Exercise brief:
Exactly the lines from the one with "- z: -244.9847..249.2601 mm" through the end of the data below must be set down, and no pictures with them.

Given data:
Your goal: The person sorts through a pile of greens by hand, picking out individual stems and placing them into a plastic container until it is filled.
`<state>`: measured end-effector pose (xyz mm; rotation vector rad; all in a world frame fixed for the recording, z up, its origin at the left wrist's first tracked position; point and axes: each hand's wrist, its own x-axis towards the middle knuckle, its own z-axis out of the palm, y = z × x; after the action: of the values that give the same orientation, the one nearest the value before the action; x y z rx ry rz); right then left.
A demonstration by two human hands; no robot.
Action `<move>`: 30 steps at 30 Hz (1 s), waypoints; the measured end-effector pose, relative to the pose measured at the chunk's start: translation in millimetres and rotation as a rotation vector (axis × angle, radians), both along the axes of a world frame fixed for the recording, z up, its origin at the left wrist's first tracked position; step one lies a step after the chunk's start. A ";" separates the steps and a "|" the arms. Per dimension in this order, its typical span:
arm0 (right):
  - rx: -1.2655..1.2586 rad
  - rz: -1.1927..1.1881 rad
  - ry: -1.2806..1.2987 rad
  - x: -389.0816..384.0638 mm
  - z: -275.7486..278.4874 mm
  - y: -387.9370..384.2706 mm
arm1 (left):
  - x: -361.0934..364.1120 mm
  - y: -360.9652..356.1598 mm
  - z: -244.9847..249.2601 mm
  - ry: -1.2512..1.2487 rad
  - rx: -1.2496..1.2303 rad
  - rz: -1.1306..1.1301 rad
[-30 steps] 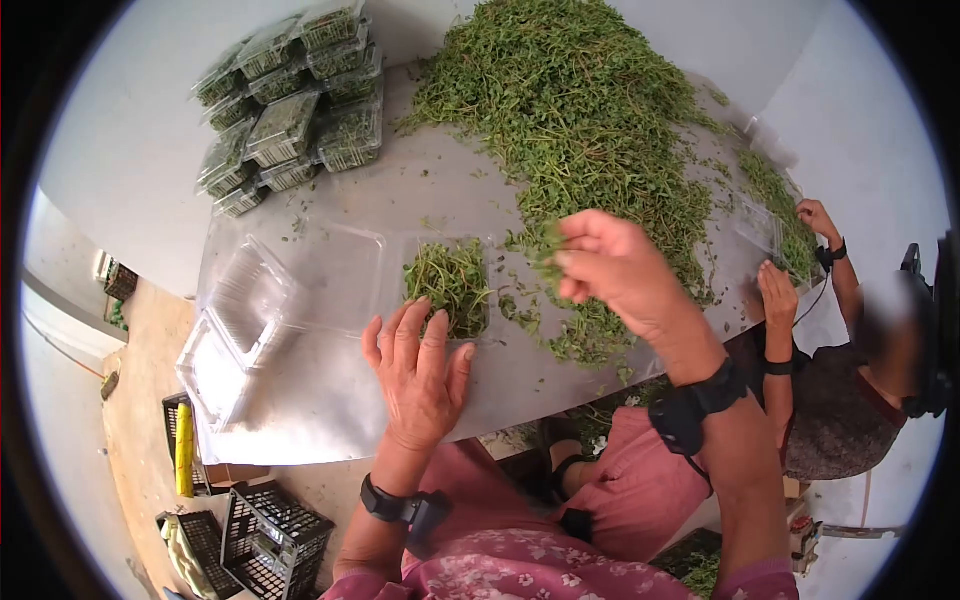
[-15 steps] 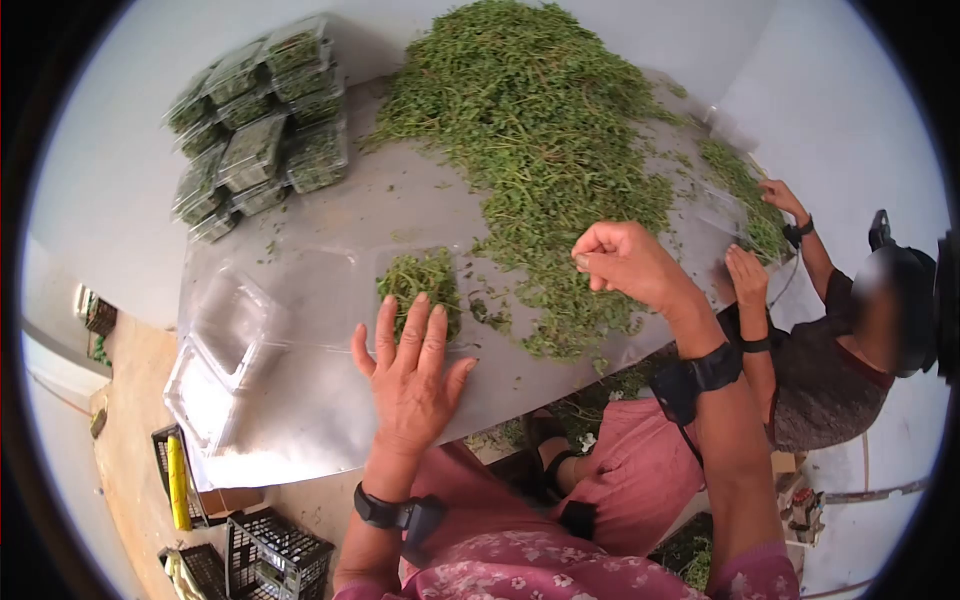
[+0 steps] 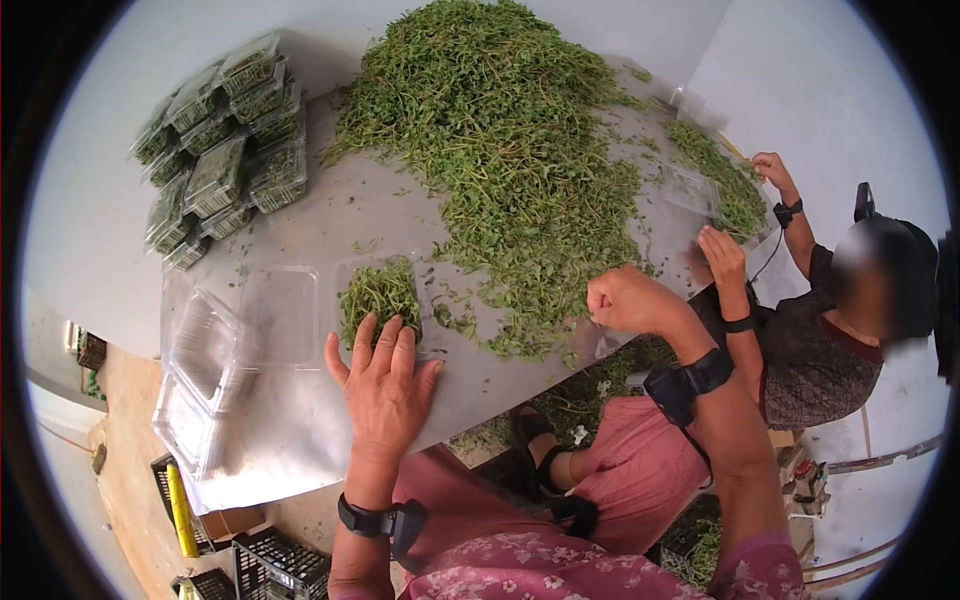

Problem solution:
  - z: -244.9847..249.2601 mm
  - ry: -1.2512..1.2487 rad
  - rx: -1.2496..1.2303 rad
  - rz: -1.1306..1.1301 rad
[-30 steps] 
[-15 steps] 
[+0 steps] 

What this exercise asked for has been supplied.